To normalize expression data, β-actin was used as an internal control. The specific primers used to quantify Bmakr and B. microti actin (Cornillot et al., 2012) (GenBank Accession Number, XM_012793635) were as follows: Forward: CTCAAGGGCTGTGAAAGAGTAC and Reverse: GAAGCTGGTATAAATCGTTGGCC for Bmakr, and Forward: GCTCTCATGATTGGAATGGACG and Reverse: AACCGAATGTTCTTCAGGAT for β-actin. The qRT-PCR was performed with a TAKARA SYBR® Premix Ex Taq TM II (Tli RNaseH Plus) (TAKARA, Dalian, China.) using a CFX96 TouchTM Real-Time PCR System (Bio-Rad). Dissociation curve analyses and gel electrophoresis of target gene amplicons were performed for each sample following the qRT-PCR step to ensure primer fidelity. All qRT-PCR amplifications were performed in triplicate and repeated twice, with the mean values considered for comparison. To determine the relative transcriptional level of Bmakr at different infection periods, the total RNA extracted from iRBC at different developmental stages were subjected to qRT-PCR analysis. Five groups of mice were injection with 108 iRBCs, and blood was collected from days 2 to 14 after injection.

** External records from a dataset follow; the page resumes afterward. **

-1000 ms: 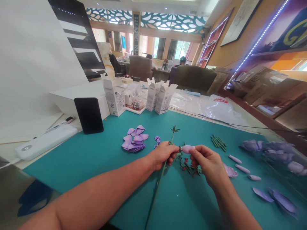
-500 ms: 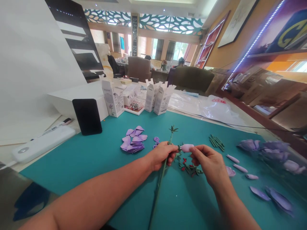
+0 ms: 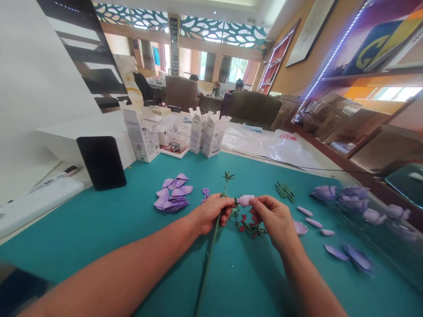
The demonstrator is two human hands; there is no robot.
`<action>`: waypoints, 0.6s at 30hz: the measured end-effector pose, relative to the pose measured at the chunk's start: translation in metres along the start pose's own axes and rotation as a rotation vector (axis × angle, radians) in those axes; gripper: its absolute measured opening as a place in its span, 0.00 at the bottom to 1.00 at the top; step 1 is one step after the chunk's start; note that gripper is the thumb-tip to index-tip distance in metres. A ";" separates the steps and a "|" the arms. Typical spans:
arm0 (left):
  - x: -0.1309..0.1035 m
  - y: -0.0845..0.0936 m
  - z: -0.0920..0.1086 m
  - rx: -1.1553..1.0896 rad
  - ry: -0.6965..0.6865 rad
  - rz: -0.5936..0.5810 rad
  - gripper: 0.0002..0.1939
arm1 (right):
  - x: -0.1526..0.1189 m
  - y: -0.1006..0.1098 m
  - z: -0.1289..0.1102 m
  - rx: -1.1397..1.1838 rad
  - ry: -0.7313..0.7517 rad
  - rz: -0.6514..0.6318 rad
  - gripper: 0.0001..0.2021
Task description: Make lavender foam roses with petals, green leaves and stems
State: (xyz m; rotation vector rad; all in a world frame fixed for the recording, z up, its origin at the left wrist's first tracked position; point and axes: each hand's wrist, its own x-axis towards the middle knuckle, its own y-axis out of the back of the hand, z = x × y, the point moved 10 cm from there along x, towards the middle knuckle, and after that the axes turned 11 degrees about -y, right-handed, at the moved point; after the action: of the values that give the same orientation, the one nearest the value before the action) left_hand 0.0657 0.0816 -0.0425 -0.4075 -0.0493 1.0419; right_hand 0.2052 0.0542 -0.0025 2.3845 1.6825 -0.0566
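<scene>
My left hand [image 3: 213, 212] is closed around a long green flower stem [image 3: 209, 259], which leans across the mat and ends in a small leafy tip [image 3: 228, 176]. Between the fingers of my right hand [image 3: 272, 218] is a pale pink-lilac flower bud [image 3: 245, 200]. Its base meets a small green piece at my left fingertips; whether the two are joined I cannot tell. Below the bud lie loose green and red pieces [image 3: 251, 228]. Left of my hands are purple petals [image 3: 173, 198] in a pile and small purple wheel-shaped rings [image 3: 205, 191].
On the green mat [image 3: 139, 237], short green sticks [image 3: 285, 191], slim lilac pieces [image 3: 313, 222] and purple blossoms [image 3: 353, 200] lie to the right. White boxes [image 3: 211, 136] stand behind. A black tablet-like panel [image 3: 102, 163] leans at the left. People sit in the background.
The camera view has turned slightly right, so everything sits further left in the picture. Both hands keep their hold on the stem and the bud.
</scene>
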 end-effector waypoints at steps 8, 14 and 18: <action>0.001 0.003 -0.003 -0.035 0.041 0.013 0.08 | 0.012 0.089 -0.023 -0.406 0.128 0.390 0.14; 0.001 0.001 -0.005 -0.081 0.083 0.001 0.08 | 0.038 0.111 0.016 -1.110 -0.147 0.330 0.07; 0.000 -0.002 -0.005 -0.115 0.101 -0.022 0.08 | 0.044 0.106 0.026 -1.371 -0.119 0.351 0.11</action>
State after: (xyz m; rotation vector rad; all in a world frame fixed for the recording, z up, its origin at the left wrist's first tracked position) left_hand 0.0684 0.0795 -0.0468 -0.5622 -0.0228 0.9986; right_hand 0.3215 0.0557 -0.0181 1.4588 0.7096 0.7319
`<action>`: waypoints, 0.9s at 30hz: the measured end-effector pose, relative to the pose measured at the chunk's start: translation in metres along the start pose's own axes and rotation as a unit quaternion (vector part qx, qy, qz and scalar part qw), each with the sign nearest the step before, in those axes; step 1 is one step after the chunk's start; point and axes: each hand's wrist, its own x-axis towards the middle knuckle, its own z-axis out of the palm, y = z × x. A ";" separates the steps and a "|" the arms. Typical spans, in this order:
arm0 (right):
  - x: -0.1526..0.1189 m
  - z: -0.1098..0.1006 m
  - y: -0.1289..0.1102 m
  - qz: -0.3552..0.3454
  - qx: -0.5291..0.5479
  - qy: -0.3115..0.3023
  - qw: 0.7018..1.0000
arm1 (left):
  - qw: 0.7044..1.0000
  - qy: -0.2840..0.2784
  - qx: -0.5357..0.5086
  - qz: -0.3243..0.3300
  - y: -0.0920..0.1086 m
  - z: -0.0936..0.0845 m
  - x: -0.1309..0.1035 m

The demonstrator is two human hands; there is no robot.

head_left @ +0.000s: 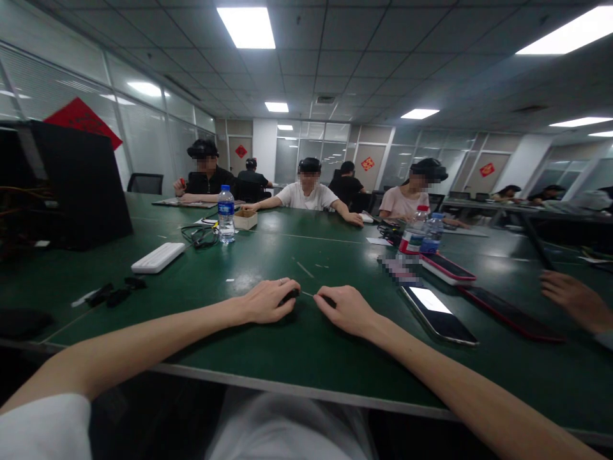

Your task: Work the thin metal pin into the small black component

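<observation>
Both hands rest over the green table near its front edge, a short gap apart. The fingers of my left hand [272,301] curl around a small black object [291,295], mostly covered by them. In my right hand [348,310] is another small dark object [327,300], pinched between thumb and fingers. A thin pale line [307,294] shows between the two dark pieces; whether it joins them I cannot tell. What kind of things they are is too small and hidden to make out.
Right of my hands lie a phone with a lit screen [438,313] and a pink-edged phone [447,268]. A water bottle [227,217], a white power strip [158,258] and a small box [246,219] stand left. A neighbour's hand [575,300] is at right; people sit opposite.
</observation>
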 end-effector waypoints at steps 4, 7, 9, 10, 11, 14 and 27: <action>0.000 0.000 -0.001 -0.015 0.001 -0.008 1.000 | 1.000 -0.002 0.012 -0.003 -0.001 0.000 0.000; 0.000 0.000 -0.001 -0.016 -0.001 -0.011 1.000 | 1.000 0.004 0.011 -0.010 -0.001 0.001 0.000; -0.001 0.000 -0.001 -0.020 0.002 -0.014 1.000 | 1.000 0.007 0.008 -0.019 0.000 0.001 0.000; -0.001 0.000 -0.001 -0.022 0.003 -0.016 1.000 | 1.000 0.008 0.006 -0.025 0.000 0.001 0.000; -0.001 -0.001 -0.001 -0.024 0.005 -0.018 1.000 | 0.999 0.007 0.004 -0.032 0.001 0.001 0.000; -0.001 -0.001 -0.002 -0.026 0.006 -0.019 0.999 | 0.999 0.004 0.003 -0.049 0.001 0.002 0.000; 0.000 -0.001 0.000 0.004 0.024 0.010 1.000 | 0.999 -0.001 -0.007 -0.047 -0.003 0.006 0.001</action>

Infection of Red Blood Cells, Short-term Culture in Vitro, and Measurement of Intracellular ROS

Blood was collected from B. microti-infected mice exhibiting 30% parasitemia by heart puncture after anesthesia. The iRBCs were subjected to consecutive centrifugations and washed three times with PBS to remove the buffy coat, plasma, and platelets. A 12-well flat-bottom plate was used for drug screening. A total of 2 × 107 B. microti iRBCs were cultured in RPMI without FBS at 37°C in an atmosphere of 95% air and 5% CO2 (Fredriksson et al., 2004; Blasa et al., 2011).

The ex vivo iRBCs were subjected to short-term treatment with different concentrations H2O2 (50, 100, and 150 μm), for 30 min, respectively, and then cultured at 37°C and CO2. After treatment with H2O2, the iRBCs were then washed with PBS. The cells were then processed for qRT-PCR and intracellular ROS analyses.

Intracellular ROS production was determined by using 2′,7′-dichlorofluorscin diacetate (DCFH-DA) (Sigma). In principle, DCFH-DA readily penetrates the cell membrane, whereas the diacetate esteric form can be rapidly de-esterified by the membrane-bound enzyme, esterase, to yield the DCFH-free form. The latter is the reduced form of the fluorescent dichlorofluorescein (DCFH). Upon reaction with ROS, DCFH is oxidized to yield a fluorescent DCF, whose intensity can be correlated with the amount of ROS formed in situ (Ramful et al., 2010). A stock solution of 10 mM DCFH-DA was prepared in methanol and diluted in PBS to obtain a 20 μM working solution. The iRBC suspension was incubated with 20 μM DCFH-DA at 37°C, and then washed twice in PBS to remove any remaining DCFH-DA in the extracellular medium. The cells were then resuspended in cold PBS and transferred in flow tubes, analyzed with a CytoFLEX flow cytometer (Beckman/Coulter, Fullerton, CA, United States). Fluorescence intensities were measured at an excitation wavelength of 488 nm and an emission wavelength of 530 nm (Blasa et al., 2011). And then, ROS product (fold of control) was calculated as: fold of control = MFI (test)/MFI (control) (He et al., 2014).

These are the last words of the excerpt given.